He handed Chopra an infrared photograph of the tattoo.
It showed Christ on the cross, the foot of the cross enfolded by a banner emblazoned with the words: ‘Only God forgives’.
‘He was stripped naked before he was burned. My guess is because the killer wanted to make sure his skin was fully blackened. The clothes were never found.’
‘Why? I mean, why would the killer do that?’
‘Because this was no local ruffian. Our victim is not even Indian.’
‘What does that mean?’
Homi hesitated. ‘Based on an analysis of the skull – the mastoid process, the nasal aperture, the palate – it is my belief that this is the body of a Caucasian. A white man.’
Chopra felt the wind go out of him.
He considered the ramifications of a Western tourist murdered in Mumbai – in such a grotesque fashion. He felt the case coil itself around his throat like the tail of a snake.
The Aarey Milk Colony: a sprawling, four-thousand-acre expanse in the suburbs of the city, housing villages, lakes, gardens, Mumbai’s Film City, and some sixteen thousand cattle spread across innumerable farms and smallholdings.
It was on one of these smallholdings that the body had been discovered, in an area of relative wilderness.
The plot, a collection of crumbling brick buildings and tin cowsheds, was fenced in with rusted chain-link. A faded sign on the gate said ‘KEEP OUT. PROPERT Y OF OMKARA LAND DEVELOPMENT PVT. LTD’. A ragged tear in the fence beside the gate negated the sign’s edict.
The sun beat down mercilessly as Chopra scanned the area. Witch grass burned dry as tinder. An old wagon wheel propped against the nearest building, two spokes missing. A wooden outhouse, the wood warped by cycles of monsoon rain and relentless sun.
He walked into the outhouse.
Vines from a strangler fig behind the building had worked themselves through the roof, and hung down in snaky fronds. A scorpion scuttled away from his shoe.

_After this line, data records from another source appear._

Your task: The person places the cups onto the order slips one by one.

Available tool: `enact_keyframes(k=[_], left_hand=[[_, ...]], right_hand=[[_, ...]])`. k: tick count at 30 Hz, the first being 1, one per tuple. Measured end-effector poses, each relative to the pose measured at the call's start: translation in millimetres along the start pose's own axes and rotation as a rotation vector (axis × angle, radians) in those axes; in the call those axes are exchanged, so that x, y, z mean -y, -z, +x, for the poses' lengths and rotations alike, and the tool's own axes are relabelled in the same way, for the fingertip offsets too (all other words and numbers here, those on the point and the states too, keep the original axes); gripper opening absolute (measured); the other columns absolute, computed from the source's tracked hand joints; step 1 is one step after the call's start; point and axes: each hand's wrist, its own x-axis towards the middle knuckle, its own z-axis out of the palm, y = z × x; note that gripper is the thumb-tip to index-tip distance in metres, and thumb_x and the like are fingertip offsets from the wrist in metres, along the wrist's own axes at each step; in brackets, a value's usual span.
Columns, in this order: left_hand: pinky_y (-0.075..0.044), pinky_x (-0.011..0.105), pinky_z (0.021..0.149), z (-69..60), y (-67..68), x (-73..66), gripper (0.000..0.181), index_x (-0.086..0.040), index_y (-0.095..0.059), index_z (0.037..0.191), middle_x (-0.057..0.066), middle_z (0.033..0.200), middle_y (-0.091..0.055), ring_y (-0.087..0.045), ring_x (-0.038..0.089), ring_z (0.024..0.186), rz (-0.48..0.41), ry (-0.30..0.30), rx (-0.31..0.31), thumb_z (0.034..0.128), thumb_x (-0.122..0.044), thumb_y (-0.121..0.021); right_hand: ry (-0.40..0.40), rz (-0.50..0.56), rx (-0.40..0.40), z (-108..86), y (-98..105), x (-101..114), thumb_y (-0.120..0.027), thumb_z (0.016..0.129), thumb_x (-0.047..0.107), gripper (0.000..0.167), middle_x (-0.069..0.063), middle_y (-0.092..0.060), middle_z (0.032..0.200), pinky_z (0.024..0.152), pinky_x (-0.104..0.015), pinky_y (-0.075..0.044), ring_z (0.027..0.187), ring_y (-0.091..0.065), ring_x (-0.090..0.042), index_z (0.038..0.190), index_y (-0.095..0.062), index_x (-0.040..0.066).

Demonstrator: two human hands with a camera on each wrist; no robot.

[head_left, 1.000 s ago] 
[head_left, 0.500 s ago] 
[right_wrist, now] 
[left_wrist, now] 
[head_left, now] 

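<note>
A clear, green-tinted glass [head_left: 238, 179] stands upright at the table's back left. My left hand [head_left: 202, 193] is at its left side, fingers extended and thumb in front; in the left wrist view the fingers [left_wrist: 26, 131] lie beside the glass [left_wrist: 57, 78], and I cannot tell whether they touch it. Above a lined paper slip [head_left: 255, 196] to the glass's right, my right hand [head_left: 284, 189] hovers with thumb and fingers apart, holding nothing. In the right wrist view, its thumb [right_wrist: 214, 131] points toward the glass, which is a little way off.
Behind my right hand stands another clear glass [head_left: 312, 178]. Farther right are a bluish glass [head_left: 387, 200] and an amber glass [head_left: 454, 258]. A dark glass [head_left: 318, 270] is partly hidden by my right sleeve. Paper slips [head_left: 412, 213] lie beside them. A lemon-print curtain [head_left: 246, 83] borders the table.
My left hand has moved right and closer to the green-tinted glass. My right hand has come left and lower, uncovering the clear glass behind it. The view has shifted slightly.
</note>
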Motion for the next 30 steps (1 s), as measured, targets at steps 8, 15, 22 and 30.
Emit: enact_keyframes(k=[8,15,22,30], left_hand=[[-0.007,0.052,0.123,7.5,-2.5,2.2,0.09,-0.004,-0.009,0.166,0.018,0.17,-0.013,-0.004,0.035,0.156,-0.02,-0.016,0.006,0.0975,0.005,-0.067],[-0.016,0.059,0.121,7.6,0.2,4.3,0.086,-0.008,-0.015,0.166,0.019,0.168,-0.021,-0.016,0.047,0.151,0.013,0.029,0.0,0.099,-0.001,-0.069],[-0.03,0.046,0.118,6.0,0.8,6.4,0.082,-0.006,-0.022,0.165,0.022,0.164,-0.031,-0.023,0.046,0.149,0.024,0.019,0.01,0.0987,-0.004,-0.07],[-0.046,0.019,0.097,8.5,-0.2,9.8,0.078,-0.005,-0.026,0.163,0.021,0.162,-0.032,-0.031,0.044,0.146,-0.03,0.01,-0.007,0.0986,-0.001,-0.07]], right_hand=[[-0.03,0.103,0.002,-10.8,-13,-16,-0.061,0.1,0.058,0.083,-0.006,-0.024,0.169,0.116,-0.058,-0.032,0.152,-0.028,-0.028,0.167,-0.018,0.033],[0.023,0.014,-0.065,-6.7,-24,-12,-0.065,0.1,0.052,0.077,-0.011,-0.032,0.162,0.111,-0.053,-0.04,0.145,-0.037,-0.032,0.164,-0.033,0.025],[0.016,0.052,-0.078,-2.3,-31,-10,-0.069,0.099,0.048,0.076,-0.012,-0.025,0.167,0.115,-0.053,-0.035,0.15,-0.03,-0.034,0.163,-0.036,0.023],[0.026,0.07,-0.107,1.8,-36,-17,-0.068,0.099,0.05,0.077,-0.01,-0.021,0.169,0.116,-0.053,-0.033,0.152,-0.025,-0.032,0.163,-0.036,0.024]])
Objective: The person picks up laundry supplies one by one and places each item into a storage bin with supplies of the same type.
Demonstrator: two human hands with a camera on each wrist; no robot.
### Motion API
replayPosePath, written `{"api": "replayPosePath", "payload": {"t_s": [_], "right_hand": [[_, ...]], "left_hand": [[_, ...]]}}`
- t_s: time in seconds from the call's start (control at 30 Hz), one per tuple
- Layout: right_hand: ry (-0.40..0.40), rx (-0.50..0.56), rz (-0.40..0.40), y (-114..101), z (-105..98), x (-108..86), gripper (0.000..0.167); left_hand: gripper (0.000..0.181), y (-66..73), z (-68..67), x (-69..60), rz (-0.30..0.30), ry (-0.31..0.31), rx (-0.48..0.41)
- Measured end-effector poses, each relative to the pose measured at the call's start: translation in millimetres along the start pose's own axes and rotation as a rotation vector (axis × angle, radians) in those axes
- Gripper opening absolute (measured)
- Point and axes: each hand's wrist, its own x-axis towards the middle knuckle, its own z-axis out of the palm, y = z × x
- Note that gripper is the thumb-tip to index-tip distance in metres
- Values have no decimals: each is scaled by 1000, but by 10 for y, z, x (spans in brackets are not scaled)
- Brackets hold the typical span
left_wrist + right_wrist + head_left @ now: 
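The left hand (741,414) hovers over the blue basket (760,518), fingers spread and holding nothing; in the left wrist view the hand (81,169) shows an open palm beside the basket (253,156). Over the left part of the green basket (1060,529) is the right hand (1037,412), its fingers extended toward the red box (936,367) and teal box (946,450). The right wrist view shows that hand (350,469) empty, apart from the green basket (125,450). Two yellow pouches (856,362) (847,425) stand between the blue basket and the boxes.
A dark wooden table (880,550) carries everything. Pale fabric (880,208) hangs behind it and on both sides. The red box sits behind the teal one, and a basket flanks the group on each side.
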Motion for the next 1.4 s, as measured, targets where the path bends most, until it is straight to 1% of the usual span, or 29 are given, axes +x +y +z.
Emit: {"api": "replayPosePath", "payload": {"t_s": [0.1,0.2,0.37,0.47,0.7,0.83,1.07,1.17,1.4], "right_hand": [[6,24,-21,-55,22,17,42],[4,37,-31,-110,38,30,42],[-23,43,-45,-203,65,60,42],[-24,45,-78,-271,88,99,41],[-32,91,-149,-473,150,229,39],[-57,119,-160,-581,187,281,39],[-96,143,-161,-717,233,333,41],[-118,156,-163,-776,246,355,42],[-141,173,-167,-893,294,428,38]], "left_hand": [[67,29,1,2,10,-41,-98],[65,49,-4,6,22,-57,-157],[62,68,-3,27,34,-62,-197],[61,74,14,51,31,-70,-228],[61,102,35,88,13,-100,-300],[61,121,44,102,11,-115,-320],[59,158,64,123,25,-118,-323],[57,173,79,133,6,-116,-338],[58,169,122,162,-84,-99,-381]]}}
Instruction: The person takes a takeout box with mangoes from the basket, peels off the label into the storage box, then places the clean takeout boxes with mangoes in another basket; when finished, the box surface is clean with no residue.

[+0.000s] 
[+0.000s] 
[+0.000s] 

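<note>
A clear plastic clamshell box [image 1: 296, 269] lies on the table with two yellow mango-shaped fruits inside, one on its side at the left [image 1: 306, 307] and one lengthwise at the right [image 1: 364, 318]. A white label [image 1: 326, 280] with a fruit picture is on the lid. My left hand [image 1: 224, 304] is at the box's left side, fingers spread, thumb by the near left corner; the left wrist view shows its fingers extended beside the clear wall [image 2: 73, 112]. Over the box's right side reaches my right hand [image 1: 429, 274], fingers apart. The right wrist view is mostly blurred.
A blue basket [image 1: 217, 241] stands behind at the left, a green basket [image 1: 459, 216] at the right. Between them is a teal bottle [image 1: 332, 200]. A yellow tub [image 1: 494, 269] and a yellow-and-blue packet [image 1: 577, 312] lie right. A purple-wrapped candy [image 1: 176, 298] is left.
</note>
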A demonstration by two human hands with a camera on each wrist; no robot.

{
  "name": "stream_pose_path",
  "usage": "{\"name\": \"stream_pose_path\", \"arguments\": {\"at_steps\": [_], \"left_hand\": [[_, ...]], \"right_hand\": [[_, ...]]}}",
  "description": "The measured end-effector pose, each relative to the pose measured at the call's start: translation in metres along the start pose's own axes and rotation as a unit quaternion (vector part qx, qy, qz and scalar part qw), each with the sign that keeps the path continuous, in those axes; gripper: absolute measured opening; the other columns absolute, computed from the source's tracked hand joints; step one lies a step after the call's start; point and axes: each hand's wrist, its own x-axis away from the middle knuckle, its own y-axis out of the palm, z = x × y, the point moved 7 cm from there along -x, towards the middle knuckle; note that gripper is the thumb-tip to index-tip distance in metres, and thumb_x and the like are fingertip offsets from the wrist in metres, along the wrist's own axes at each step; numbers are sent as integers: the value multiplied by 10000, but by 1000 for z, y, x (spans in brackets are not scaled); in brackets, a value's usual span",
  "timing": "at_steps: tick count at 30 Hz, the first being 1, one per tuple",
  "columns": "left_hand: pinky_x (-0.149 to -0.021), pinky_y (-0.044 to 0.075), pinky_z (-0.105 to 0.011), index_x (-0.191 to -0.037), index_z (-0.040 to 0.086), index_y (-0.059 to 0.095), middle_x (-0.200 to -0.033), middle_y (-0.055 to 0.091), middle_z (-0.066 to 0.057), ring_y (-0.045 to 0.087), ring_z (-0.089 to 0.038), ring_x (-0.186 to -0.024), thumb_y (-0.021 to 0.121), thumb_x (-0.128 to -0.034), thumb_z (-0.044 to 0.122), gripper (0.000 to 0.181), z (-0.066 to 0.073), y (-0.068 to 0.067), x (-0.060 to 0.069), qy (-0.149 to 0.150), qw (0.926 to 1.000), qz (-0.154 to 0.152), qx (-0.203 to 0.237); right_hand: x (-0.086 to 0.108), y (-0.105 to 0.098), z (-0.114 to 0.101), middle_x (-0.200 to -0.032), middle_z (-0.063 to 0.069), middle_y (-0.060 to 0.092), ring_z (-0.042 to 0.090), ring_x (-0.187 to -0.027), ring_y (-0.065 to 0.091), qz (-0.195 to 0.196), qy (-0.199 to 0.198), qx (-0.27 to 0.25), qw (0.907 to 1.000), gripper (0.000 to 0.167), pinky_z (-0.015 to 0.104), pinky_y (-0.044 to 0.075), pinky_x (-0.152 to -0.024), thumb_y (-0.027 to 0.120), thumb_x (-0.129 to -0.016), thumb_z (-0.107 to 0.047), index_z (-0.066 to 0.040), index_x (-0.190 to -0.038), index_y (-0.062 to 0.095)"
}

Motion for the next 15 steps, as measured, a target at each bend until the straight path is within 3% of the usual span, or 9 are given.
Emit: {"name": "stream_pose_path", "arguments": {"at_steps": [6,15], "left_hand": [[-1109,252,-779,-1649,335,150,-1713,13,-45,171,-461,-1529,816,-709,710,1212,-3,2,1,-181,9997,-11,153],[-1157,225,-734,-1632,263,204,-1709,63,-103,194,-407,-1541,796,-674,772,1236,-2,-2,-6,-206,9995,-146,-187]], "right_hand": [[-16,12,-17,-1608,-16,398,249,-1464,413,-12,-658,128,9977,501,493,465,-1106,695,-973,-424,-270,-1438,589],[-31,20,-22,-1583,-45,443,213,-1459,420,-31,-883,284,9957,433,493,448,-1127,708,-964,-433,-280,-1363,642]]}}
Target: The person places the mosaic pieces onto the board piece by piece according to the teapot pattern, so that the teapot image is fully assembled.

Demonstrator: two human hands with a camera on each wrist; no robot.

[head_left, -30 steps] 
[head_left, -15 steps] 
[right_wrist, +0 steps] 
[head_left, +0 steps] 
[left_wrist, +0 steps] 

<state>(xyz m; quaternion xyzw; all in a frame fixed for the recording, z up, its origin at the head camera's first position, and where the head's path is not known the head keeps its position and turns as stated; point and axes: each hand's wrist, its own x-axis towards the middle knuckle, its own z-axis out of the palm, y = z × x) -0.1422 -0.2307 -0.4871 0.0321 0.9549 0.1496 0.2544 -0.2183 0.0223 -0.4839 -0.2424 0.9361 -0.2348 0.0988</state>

The well was at the rear of the space, filled in to all but the top three feet. It was in this cavity that the body had been discovered by the two teenagers. It was, Chopra supposed, a comment on the city’s chronic overpopulation that youngsters had to come out to this desolate wasteland to find privacy.
Who was he? How had he ended up here?
Outside, he circled the plot, looking for anything, any sign out of the ordinary.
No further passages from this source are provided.